*GOAL OF THE EXERCISE:* Your task is to return all of the entries below exactly, leaving out each picture.

DATA FOR THIS TASK: Begin

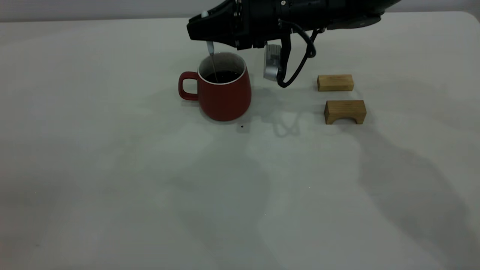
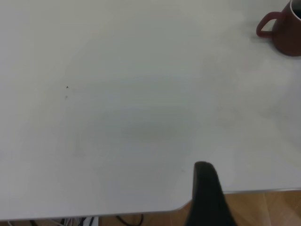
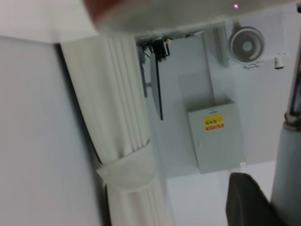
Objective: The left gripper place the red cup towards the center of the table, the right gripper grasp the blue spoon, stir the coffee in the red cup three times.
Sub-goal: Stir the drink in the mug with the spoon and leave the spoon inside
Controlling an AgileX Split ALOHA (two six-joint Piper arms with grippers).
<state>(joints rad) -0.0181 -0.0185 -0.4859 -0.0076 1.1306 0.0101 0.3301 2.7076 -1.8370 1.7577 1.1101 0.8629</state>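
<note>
Dim, even overhead light — soft arm shadows across the table (image 1: 112, 187); right wrist view blurred.

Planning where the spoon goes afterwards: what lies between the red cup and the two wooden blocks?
In the exterior view, only bare table with shadow lies between the red cup and the wooden blocks; the right tool's cable hangs above it.

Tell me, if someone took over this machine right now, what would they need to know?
Right gripper: above the red cup, shut on the blue spoon, whose lower end dips into the coffee.
Left gripper: away from the cup, near the table edge, holding nothing.
Done: cup placed, spoon picked up and in the coffee.
Left: stirring; completed stirs cannot be told.
Two wooden blocks sit beside the cup.
</note>
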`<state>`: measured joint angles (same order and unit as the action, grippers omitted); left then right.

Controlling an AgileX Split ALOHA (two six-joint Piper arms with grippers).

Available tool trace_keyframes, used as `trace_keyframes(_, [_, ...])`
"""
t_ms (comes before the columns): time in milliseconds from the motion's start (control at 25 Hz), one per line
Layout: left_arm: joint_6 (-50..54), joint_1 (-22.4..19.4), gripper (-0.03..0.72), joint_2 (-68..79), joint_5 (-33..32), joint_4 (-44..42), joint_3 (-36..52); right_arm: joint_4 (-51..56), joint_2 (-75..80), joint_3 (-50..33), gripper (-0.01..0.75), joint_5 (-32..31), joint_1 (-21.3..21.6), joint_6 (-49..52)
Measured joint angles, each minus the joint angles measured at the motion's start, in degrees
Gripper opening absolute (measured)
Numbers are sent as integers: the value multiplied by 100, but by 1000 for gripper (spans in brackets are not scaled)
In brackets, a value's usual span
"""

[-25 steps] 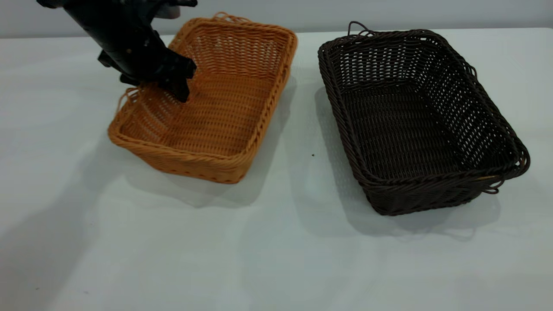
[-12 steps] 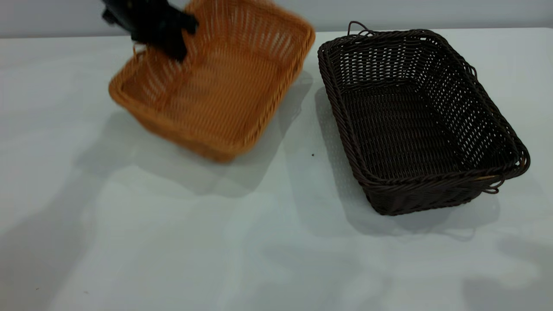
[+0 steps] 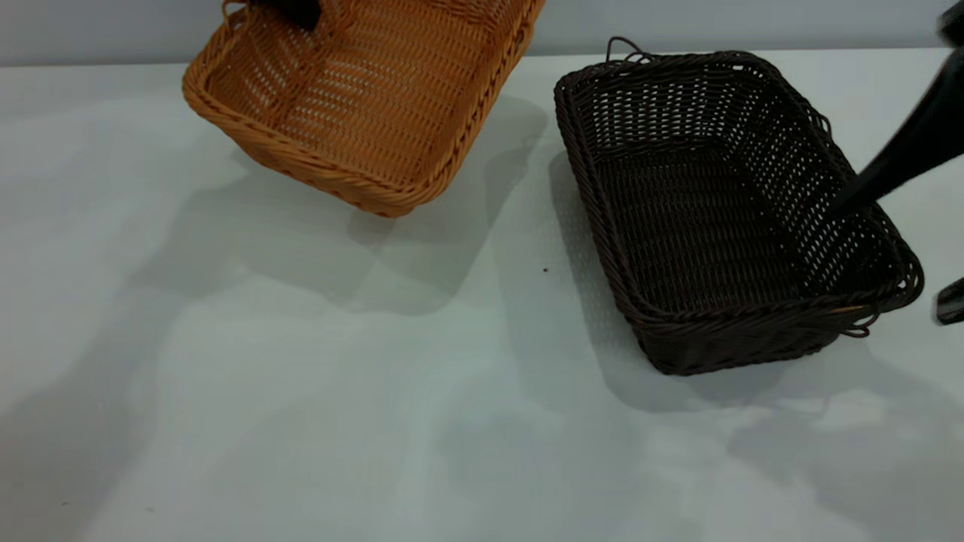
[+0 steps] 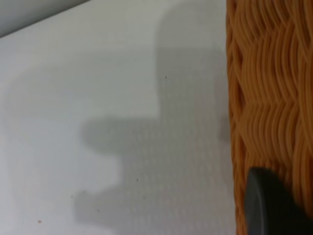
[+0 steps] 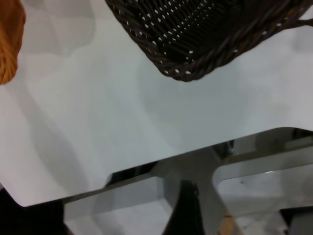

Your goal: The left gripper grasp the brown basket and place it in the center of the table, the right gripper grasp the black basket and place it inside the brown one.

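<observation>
Brown basket [image 3: 369,98] lifted and tilted at the table's [image 3: 301,391] far left; black basket [image 3: 723,203] flat on the right.

We see the left gripper [image 3: 290,9] clenched on the brown basket's far rim, mostly cut off by the frame edge. The right gripper [image 3: 896,162] hangs over the black basket's right wall; we can't tell if its fingers are apart, since it's blurred.

Brown basket [image 3: 369,98] now lifted clear of the table [image 3: 301,391], higher and tilted, left gripper [image 3: 290,9] nearly out of view above. Right gripper [image 3: 904,218] newly arrived, beside the black basket's [image 3: 723,211] right rim.
</observation>
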<state>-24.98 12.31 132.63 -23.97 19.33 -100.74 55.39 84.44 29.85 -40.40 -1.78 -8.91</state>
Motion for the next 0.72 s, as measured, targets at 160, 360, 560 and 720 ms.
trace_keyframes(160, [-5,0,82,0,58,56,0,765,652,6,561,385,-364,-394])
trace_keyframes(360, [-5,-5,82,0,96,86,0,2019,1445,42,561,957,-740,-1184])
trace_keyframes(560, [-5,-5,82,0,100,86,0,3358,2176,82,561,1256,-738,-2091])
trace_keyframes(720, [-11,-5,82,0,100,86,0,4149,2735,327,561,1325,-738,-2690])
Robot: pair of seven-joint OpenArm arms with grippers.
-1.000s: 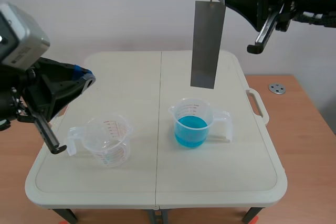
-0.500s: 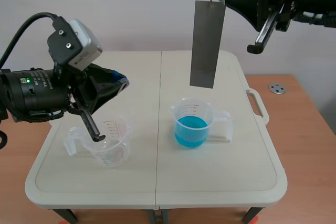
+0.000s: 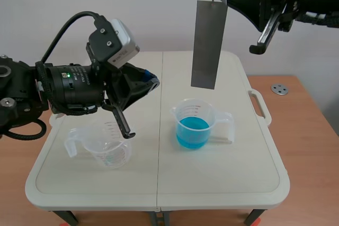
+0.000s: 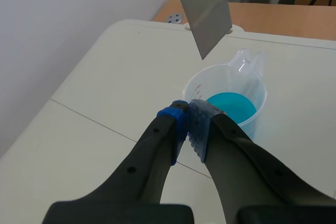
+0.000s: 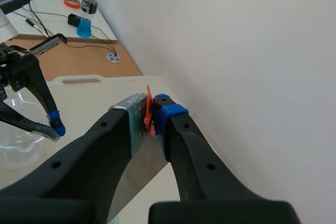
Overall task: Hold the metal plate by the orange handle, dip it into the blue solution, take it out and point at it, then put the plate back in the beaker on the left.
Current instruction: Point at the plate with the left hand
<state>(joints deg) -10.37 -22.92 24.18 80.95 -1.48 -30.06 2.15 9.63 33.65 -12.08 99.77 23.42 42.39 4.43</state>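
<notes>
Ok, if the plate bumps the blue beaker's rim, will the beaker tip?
Probably it slides rather than tips: the beaker is squat and partly filled, so its weight sits low. It looks like thin clear plastic, so likely light. The plate hangs flat and straight, seemingly stiff, so it won't give.

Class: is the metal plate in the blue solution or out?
Out. The metal plate hangs from the right gripper, its lower edge above the blue solution.
</notes>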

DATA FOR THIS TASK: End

*PROBLEM SOLUTION:*
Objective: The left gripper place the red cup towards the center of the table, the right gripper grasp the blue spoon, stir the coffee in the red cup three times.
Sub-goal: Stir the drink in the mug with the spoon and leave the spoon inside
Controlling an AgileX Split ALOHA (two six-joint Piper arms with grippers).
<state>(joints rad) -0.0181 -0.0185 -0.4859 -0.0076 1.1306 0.0101 0.3301 2.7076 -1.8370 1.7577 1.1101 0.8629</state>
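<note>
Dim, even overhead light — soft arm shadows across the table (image 1: 112, 187); right wrist view blurred.

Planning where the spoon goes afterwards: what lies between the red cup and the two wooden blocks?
In the exterior view, only bare table with shadow lies between the red cup and the wooden blocks; the right tool's cable hangs above it.

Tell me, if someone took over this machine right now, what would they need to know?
Right gripper: above the red cup, shut on the blue spoon, whose lower end dips into the coffee.
Left gripper: away from the cup, near the table edge, holding nothing.
Done: cup placed, spoon picked up and in the coffee.
Left: stirring; completed stirs cannot be told.
Two wooden blocks sit beside the cup.
</note>
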`<state>`: measured joint angles (same order and unit as the action, grippers omitted); left then right.

Controlling an AgileX Split ALOHA (two six-joint Piper arms with grippers).

Available tool trace_keyframes, used as `trace_keyframes(_, [_, ...])`
"""
t_ms (comes before the columns): time in milliseconds from the motion's start (control at 25 Hz), one per line
Layout: left_arm: joint_6 (-50..54), joint_1 (-22.4..19.4), gripper (-0.03..0.72), joint_2 (-68..79), joint_5 (-33..32), joint_4 (-44..42), joint_3 (-36..52); right_arm: joint_4 (-51..56), joint_2 (-75..80), joint_3 (-50..33), gripper (-0.01..0.75), joint_5 (-32..31), joint_1 (-21.3..21.6), joint_6 (-49..52)
Measured joint angles, each minus the joint angles measured at the motion's start, in degrees
Gripper opening absolute (measured)
Numbers are sent as integers: the value multiplied by 100, but by 1000 for gripper (spans in brackets are not scaled)
In brackets, a value's usual span
"""

[-25 steps] 
[-12 steps] 
[+0 steps] 
[+0 steps] 
[+0 steps] 

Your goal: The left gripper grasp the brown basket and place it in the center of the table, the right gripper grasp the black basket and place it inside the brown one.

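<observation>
Brown basket [image 3: 369,98] lifted and tilted at the table's [image 3: 301,391] far left; black basket [image 3: 723,203] flat on the right.

We see the left gripper [image 3: 290,9] clenched on the brown basket's far rim, mostly cut off by the frame edge. The right gripper [image 3: 896,162] hangs over the black basket's right wall; we can't tell if its fingers are apart, since it's blurred.

Brown basket [image 3: 369,98] now lifted clear of the table [image 3: 301,391], higher and tilted, left gripper [image 3: 290,9] nearly out of view above. Right gripper [image 3: 904,218] newly arrived, beside the black basket's [image 3: 723,211] right rim.
</observation>
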<state>-24.98 12.31 132.63 -23.97 19.33 -100.74 55.39 84.44 29.85 -40.40 -1.78 -8.91</state>
Motion for the next 0.72 s, as measured, targets at 160, 360, 560 and 720 ms.
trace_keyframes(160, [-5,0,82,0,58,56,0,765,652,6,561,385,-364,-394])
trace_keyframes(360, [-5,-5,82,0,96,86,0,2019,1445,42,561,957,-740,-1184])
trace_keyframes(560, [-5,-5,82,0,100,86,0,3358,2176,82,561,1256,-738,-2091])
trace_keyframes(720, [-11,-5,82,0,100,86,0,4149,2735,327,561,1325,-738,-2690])
Robot: pair of seven-joint OpenArm arms with grippers.
-1.000s: 
-0.500s: 
+0.000s: 
+0.000s: 
+0.000s: 
Overall task: Hold the metal plate by the orange handle, dip it into the blue solution, take it out and point at it, then put the plate back in the beaker on the left.
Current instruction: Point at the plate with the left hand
<state>(joints deg) -10.37 -22.92 24.18 80.95 -1.48 -30.06 2.15 9.63 33.65 -12.08 99.77 23.42 42.39 4.43</state>
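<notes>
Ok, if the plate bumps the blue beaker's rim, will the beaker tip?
Probably it slides rather than tips: the beaker is squat and partly filled, so its weight sits low. It looks like thin clear plastic, so likely light. The plate hangs flat and straight, seemingly stiff, so it won't give.

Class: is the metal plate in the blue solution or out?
Out. The metal plate hangs from the right gripper, its lower edge above the blue solution.
</notes>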

Besides the given answer, there is nothing more to add.